Task objective
Check each line of the data below for the word "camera", then extract the ones that have it.

Content starts

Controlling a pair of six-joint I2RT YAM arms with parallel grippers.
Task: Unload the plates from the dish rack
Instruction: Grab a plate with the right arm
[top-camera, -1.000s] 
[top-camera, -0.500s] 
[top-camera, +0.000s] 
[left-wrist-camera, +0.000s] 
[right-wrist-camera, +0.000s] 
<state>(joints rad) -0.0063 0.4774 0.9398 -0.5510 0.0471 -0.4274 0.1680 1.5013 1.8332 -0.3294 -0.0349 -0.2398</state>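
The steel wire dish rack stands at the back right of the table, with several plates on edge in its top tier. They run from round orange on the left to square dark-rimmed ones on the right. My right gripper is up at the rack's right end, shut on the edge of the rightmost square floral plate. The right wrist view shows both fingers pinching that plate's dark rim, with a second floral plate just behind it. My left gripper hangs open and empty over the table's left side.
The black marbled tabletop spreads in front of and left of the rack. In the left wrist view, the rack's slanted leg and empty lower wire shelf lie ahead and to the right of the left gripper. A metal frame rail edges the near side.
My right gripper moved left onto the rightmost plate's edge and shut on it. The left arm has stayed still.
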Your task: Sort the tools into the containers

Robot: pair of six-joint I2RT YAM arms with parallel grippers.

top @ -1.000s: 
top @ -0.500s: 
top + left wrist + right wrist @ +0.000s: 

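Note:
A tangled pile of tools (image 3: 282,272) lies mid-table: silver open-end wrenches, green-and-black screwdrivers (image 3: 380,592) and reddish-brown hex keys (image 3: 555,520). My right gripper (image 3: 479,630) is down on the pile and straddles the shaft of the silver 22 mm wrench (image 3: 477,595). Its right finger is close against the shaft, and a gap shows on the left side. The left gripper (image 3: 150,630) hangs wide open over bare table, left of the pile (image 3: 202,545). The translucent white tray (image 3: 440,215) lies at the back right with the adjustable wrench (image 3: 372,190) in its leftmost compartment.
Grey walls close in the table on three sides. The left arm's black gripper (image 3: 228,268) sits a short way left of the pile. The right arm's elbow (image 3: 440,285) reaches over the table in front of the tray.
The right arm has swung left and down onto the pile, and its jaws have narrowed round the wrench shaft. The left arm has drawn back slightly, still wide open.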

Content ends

Output below
[top-camera, -1.000s] 
[top-camera, -0.500s] 
[top-camera, +0.000s] 
[left-wrist-camera, +0.000s] 
[right-wrist-camera, +0.000s] 

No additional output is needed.